INFORMATION PROVIDED Start Marker

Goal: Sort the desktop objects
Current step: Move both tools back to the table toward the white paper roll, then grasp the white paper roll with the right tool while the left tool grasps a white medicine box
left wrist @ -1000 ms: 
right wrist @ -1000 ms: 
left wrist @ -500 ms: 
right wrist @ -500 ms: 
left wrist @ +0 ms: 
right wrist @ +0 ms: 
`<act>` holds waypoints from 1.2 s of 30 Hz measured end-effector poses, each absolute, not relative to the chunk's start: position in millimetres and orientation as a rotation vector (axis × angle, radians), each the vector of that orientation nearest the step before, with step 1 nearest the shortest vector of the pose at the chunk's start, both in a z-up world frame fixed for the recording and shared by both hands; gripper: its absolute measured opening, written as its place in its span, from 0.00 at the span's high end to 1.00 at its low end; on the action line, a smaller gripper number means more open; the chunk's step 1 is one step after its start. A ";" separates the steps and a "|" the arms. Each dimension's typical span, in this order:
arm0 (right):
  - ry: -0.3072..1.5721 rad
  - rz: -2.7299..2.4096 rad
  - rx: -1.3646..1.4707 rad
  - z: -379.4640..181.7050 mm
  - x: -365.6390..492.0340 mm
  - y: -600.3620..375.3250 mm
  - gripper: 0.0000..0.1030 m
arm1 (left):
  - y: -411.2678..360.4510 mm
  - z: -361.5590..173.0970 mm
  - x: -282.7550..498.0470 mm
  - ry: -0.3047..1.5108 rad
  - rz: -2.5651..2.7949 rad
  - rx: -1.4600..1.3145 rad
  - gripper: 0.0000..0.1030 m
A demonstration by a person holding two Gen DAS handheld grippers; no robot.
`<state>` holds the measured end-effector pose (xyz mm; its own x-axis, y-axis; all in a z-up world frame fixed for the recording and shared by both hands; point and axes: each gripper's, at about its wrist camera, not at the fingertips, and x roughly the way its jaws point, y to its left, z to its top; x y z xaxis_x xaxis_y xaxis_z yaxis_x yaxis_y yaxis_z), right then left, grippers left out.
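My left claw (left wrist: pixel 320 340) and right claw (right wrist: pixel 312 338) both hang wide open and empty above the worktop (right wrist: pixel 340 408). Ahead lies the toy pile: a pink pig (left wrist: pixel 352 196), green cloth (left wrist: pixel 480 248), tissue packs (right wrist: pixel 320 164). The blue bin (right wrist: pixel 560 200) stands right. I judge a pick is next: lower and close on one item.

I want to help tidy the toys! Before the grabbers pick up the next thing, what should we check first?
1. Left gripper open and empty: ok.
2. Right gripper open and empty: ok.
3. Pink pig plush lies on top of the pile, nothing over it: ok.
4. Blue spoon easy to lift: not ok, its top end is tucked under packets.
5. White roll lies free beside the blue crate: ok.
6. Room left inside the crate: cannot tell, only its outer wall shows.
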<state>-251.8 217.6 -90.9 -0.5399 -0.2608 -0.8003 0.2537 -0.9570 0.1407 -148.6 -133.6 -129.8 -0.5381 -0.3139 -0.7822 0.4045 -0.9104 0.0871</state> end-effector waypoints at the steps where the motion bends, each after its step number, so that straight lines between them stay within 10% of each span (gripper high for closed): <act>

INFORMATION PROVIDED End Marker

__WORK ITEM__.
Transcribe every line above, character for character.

__RESPONSE TO THE TASK__.
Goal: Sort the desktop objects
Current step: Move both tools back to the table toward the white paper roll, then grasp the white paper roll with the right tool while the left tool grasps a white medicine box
left wrist @ -1000 ms: 
right wrist @ -1000 ms: 
left wrist @ -500 ms: 
right wrist @ -500 ms: 
left wrist @ +0 ms: 
right wrist @ +0 ms: 
`<act>` holds waypoints from 1.2 s of 30 Hz measured end-effector poses, each absolute, not relative to the chunk's start: position in millimetres and orientation as a rotation vector (axis × angle, radians), each the vector of that orientation nearest the step before, with step 1 nearest the shortest vector of the pose at the chunk's start, both in a z-up world frame fixed for the recording and shared by both hands; gripper: its absolute measured opening, written as its place in its span, from 0.00 at the span's high end to 1.00 at its low end; on the action line, a smaller gripper number means more open; the chunk's step 1 is one step after its start. A ";" separates the steps and a "|" the arms. Each dimension's typical span, in this order:
arm0 (right):
  - ry: -0.3072..1.5721 rad
  - rz: -2.7299..2.4096 rad
  - rx: -1.3646..1.4707 rad
  - z: -379.4640..181.7050 mm
  - x: -365.6390..492.0340 mm
  - y: -600.3620..375.3250 mm
  - gripper: 0.0000..0.1030 m
arm1 (left):
  - y: -411.2678..360.4510 mm
  - z: -361.5590..173.0970 mm
  - x: -282.7550..498.0470 mm
  - ry: -0.3047..1.5108 rad
  - rz: -2.5651..2.7949 rad
  - rx: -1.4600..1.3145 rad
  - gripper: 0.0000..0.1030 m
A demonstration by a person holding two Gen DAS handheld grippers; no robot.
`<state>` holds the measured end-effector pose (xyz mm; its own x-axis, y-axis; all in a z-up world frame fixed for the recording and shared by both hands; point and axes: each gripper's, at about its wrist camera, not at the fingertips, and x roughly the way its jaws point, y to its left, z to its top; x y z xaxis_x xaxis_y xaxis_z yaxis_x yaxis_y yaxis_z), right then left, grippers left out.
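My left claw (left wrist: pixel 320 340) and right claw (right wrist: pixel 312 338) both hang wide open and empty above the worktop (right wrist: pixel 340 408). Ahead lies the toy pile: a pink pig (left wrist: pixel 352 196), green cloth (left wrist: pixel 480 248), tissue packs (right wrist: pixel 320 164). The blue bin (right wrist: pixel 560 200) stands right. I judge a pick is next: lower and close on one item.

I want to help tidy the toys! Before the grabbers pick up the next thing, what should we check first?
1. Left gripper open and empty: ok.
2. Right gripper open and empty: ok.
3. Pink pig plush lies on top of the pile, nothing over it: ok.
4. Blue spoon easy to lift: not ok, its top end is tucked under packets.
5. White roll lies free beside the blue crate: ok.
6. Room left inside the crate: cannot tell, only its outer wall shows.
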<state>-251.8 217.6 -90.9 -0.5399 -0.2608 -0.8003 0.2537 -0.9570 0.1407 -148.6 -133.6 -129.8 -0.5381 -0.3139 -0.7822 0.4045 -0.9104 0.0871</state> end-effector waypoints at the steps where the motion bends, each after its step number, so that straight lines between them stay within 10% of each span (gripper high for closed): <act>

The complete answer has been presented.